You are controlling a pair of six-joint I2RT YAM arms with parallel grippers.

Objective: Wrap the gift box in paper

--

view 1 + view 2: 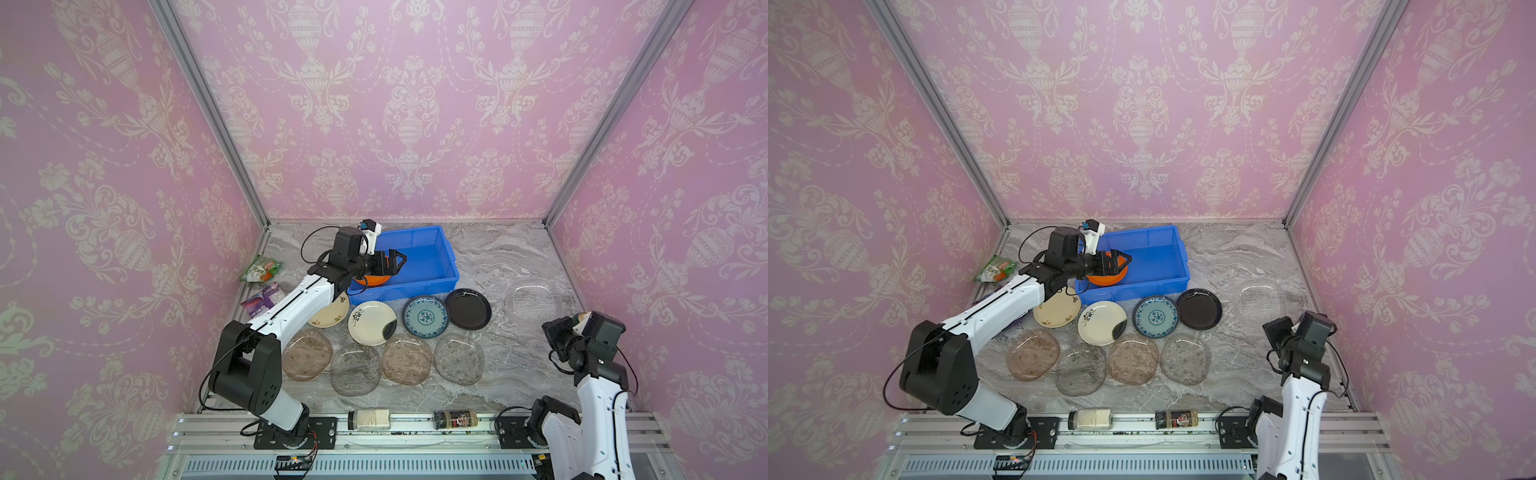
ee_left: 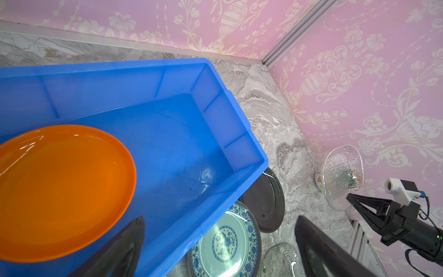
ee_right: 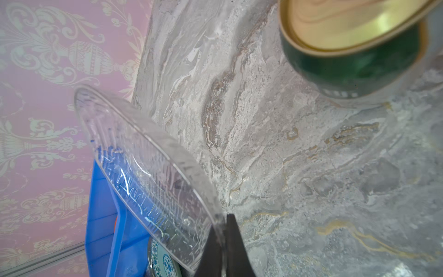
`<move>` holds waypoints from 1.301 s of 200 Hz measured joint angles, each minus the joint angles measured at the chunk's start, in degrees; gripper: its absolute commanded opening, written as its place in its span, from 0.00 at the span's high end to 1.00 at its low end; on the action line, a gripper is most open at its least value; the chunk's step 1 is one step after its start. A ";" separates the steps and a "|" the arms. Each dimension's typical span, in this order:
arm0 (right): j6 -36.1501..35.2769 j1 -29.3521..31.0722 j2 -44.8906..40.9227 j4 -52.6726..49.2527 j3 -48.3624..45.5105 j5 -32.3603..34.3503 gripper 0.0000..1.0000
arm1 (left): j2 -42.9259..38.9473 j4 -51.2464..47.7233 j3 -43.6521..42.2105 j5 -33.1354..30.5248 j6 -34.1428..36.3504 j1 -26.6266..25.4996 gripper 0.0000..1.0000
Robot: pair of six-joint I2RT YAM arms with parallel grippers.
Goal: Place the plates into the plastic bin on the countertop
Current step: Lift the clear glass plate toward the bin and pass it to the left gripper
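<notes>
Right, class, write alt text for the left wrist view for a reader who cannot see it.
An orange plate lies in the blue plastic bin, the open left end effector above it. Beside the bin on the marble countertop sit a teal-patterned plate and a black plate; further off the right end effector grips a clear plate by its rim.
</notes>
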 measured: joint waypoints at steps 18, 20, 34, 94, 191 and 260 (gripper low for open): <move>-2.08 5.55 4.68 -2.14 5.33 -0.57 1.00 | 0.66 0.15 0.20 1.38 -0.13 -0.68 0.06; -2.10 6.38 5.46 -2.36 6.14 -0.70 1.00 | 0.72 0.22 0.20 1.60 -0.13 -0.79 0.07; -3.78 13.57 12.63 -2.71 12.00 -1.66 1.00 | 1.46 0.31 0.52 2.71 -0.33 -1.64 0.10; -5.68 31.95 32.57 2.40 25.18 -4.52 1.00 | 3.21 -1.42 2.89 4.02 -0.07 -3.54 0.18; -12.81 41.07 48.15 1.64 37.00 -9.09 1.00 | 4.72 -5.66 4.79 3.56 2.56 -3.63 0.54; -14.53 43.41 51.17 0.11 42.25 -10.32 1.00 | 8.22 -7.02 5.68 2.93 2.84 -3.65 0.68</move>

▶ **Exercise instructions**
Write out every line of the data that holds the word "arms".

▶ **Written answer**
You are controlling a pair of six-joint I2RT YAM arms with parallel grippers.
`<move>` holds waypoints from 1.301 s of 200 Hz measured joint angles, each minus the joint angles measured at the chunk's start, in degrees; gripper: its absolute commanded opening, written as its place in its span, from 0.00 at the span's high end to 1.00 at its low end; on the action line, a gripper is most open at its least value; the chunk's step 1 is one step after its start. A ";" separates the steps and a "|" the arms. Each dimension's typical span, in this order:
Robot: pair of six-joint I2RT YAM arms with parallel grippers.

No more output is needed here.